━━━ DATA PROVIDED

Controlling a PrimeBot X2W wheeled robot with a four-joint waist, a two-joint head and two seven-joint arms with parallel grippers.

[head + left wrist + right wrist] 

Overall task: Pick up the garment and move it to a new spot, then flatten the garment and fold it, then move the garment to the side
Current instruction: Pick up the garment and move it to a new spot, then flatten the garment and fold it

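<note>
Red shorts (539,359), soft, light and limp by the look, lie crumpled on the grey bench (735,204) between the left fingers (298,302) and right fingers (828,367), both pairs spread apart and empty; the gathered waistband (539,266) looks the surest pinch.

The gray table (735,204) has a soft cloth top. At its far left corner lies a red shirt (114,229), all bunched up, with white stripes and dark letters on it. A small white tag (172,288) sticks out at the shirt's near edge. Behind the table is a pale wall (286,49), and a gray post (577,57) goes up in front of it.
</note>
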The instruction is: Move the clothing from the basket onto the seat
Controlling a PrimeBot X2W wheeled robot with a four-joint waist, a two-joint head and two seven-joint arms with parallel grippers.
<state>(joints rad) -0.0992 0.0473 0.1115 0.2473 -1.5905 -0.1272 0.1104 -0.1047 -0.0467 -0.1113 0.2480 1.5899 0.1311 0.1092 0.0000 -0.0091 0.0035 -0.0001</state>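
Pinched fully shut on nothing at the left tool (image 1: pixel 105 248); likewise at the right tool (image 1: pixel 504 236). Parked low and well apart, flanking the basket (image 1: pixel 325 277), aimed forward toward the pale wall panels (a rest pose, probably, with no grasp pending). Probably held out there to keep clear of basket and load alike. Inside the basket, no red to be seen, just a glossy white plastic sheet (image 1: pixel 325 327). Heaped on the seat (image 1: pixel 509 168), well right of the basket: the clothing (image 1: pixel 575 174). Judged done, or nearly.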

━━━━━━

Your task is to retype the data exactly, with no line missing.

Controlling a PrimeBot X2W wheeled robot with a four-joint waist, a two-joint head and two seven-joint arms with parallel grippers.

[head + left wrist + right wrist] 

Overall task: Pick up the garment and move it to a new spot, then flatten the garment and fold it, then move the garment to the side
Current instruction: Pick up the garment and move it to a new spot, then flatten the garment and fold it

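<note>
Red shorts (539,359), soft, light and limp by the look, lie crumpled on the grey bench (735,204) between the left fingers (298,302) and right fingers (828,367), both pairs spread apart and empty; the gathered waistband (539,266) looks the surest pinch.

The gray table (735,204) has a soft cloth top. At its far left corner lies a red shirt (114,229), all bunched up, with white stripes and dark letters on it. A small white tag (172,288) sticks out at the shirt's near edge. Behind the table is a pale wall (286,49), and a gray post (577,57) goes up in front of it.
</note>
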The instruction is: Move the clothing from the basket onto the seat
Controlling a PrimeBot X2W wheeled robot with a four-joint waist, a two-joint head and two seven-joint arms with parallel grippers.
<state>(joints rad) -0.0992 0.0473 0.1115 0.2473 -1.5905 -0.1272 0.1104 -0.1047 -0.0467 -0.1113 0.2480 1.5899 0.1311 0.1092 0.0000 -0.0091 0.0035 -0.0001</state>
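Pinched fully shut on nothing at the left tool (image 1: pixel 105 248); likewise at the right tool (image 1: pixel 504 236). Parked low and well apart, flanking the basket (image 1: pixel 325 277), aimed forward toward the pale wall panels (a rest pose, probably, with no grasp pending). Probably held out there to keep clear of basket and load alike. Inside the basket, no red to be seen, just a glossy white plastic sheet (image 1: pixel 325 327). Heaped on the seat (image 1: pixel 509 168), well right of the basket: the clothing (image 1: pixel 575 174). Judged done, or nearly.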

This exercise is now finished.